WORK REQUIRED:
Take every line of the material and reproduce it exactly.

———

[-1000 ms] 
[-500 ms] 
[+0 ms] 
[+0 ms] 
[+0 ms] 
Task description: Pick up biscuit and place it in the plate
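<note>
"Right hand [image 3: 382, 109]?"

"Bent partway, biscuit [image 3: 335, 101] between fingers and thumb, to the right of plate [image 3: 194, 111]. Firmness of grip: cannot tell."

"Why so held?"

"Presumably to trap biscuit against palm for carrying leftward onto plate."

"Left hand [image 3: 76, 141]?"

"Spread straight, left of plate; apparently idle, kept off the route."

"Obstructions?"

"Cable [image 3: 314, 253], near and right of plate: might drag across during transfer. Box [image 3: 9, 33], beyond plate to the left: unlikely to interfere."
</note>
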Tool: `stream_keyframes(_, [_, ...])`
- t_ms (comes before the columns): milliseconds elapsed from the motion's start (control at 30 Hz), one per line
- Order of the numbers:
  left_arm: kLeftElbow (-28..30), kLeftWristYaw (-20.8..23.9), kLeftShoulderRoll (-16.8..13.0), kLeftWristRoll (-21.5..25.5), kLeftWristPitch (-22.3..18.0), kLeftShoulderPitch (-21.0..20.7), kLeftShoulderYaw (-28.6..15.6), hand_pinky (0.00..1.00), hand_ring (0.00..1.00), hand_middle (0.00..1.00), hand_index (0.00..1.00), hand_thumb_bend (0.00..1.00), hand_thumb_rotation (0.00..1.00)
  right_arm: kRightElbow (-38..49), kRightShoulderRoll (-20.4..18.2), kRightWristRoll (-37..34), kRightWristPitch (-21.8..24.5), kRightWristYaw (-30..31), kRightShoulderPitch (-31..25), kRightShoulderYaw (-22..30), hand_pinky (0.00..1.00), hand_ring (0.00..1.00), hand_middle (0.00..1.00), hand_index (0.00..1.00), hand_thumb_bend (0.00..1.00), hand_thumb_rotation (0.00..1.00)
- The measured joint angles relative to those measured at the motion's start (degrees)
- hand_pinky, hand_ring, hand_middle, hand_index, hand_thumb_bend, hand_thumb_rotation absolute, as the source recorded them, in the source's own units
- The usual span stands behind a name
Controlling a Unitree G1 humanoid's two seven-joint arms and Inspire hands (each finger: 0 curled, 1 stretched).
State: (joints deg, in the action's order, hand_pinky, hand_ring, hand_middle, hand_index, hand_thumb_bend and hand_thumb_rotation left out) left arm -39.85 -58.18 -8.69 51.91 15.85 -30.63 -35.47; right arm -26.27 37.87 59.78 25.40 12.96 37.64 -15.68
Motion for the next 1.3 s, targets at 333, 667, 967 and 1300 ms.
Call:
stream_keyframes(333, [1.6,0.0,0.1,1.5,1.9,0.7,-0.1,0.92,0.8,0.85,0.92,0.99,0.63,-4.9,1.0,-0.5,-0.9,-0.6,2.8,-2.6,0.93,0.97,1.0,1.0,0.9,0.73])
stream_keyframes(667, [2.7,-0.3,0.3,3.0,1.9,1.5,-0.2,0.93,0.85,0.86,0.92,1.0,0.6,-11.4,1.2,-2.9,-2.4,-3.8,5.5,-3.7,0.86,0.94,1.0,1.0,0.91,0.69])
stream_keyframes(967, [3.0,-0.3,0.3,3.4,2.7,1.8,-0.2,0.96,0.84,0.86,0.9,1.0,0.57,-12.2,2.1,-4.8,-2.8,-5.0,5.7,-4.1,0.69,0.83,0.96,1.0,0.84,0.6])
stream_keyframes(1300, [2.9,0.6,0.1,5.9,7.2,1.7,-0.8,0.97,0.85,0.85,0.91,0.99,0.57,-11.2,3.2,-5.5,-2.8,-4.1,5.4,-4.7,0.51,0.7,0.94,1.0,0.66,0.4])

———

ANSWER FOR THIS EXERCISE:
[-1000 ms] 
[-500 ms] 
[+0 ms] 
[+0 ms] 
[+0 ms] 
Task description: Pick up biscuit and place it in the plate
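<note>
"Right hand [image 3: 382, 109]?"

"Bent partway, biscuit [image 3: 335, 101] between fingers and thumb, to the right of plate [image 3: 194, 111]. Firmness of grip: cannot tell."

"Why so held?"

"Presumably to trap biscuit against palm for carrying leftward onto plate."

"Left hand [image 3: 76, 141]?"

"Spread straight, left of plate; apparently idle, kept off the route."

"Obstructions?"

"Cable [image 3: 314, 253], near and right of plate: might drag across during transfer. Box [image 3: 9, 33], beyond plate to the left: unlikely to interfere."
</note>
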Tool: `stream_keyframes(_, [_, ...])`
- t_ms (comes before the columns): milliseconds elapsed from the motion's start (control at 30 Hz), one per line
- Order of the numbers:
  left_arm: kLeftElbow (-28..30), kLeftWristYaw (-20.8..23.9), kLeftShoulderRoll (-16.8..13.0), kLeftWristRoll (-21.5..25.5), kLeftWristPitch (-22.3..18.0), kLeftShoulderPitch (-21.0..20.7), kLeftShoulderYaw (-28.6..15.6), hand_pinky (0.00..1.00), hand_ring (0.00..1.00), hand_middle (0.00..1.00), hand_index (0.00..1.00), hand_thumb_bend (0.00..1.00), hand_thumb_rotation (0.00..1.00)
  right_arm: kRightElbow (-38..49), kRightShoulderRoll (-20.4..18.2), kRightWristRoll (-37..34), kRightWristPitch (-21.8..24.5), kRightWristYaw (-30..31), kRightShoulderPitch (-31..25), kRightShoulderYaw (-22..30), hand_pinky (0.00..1.00), hand_ring (0.00..1.00), hand_middle (0.00..1.00), hand_index (0.00..1.00), hand_thumb_bend (0.00..1.00), hand_thumb_rotation (0.00..1.00)
- The measured joint angles relative to those measured at the motion's start (degrees)
- hand_pinky, hand_ring, hand_middle, hand_index, hand_thumb_bend, hand_thumb_rotation absolute, as the source recorded them, in the source's own units
- The usual span stands behind a name
Controlling a Unitree G1 humanoid's two seven-joint arms and Inspire hands (each finger: 0 curled, 1 stretched).
State: (joints deg, in the action's order, hand_pinky, hand_ring, hand_middle, hand_index, hand_thumb_bend and hand_thumb_rotation left out) left arm -39.85 -58.18 -8.69 51.91 15.85 -30.63 -35.47; right arm -26.27 37.87 59.78 25.40 12.96 37.64 -15.68
Motion for the next 1.3 s, targets at 333, 667, 967 and 1300 ms.
Call:
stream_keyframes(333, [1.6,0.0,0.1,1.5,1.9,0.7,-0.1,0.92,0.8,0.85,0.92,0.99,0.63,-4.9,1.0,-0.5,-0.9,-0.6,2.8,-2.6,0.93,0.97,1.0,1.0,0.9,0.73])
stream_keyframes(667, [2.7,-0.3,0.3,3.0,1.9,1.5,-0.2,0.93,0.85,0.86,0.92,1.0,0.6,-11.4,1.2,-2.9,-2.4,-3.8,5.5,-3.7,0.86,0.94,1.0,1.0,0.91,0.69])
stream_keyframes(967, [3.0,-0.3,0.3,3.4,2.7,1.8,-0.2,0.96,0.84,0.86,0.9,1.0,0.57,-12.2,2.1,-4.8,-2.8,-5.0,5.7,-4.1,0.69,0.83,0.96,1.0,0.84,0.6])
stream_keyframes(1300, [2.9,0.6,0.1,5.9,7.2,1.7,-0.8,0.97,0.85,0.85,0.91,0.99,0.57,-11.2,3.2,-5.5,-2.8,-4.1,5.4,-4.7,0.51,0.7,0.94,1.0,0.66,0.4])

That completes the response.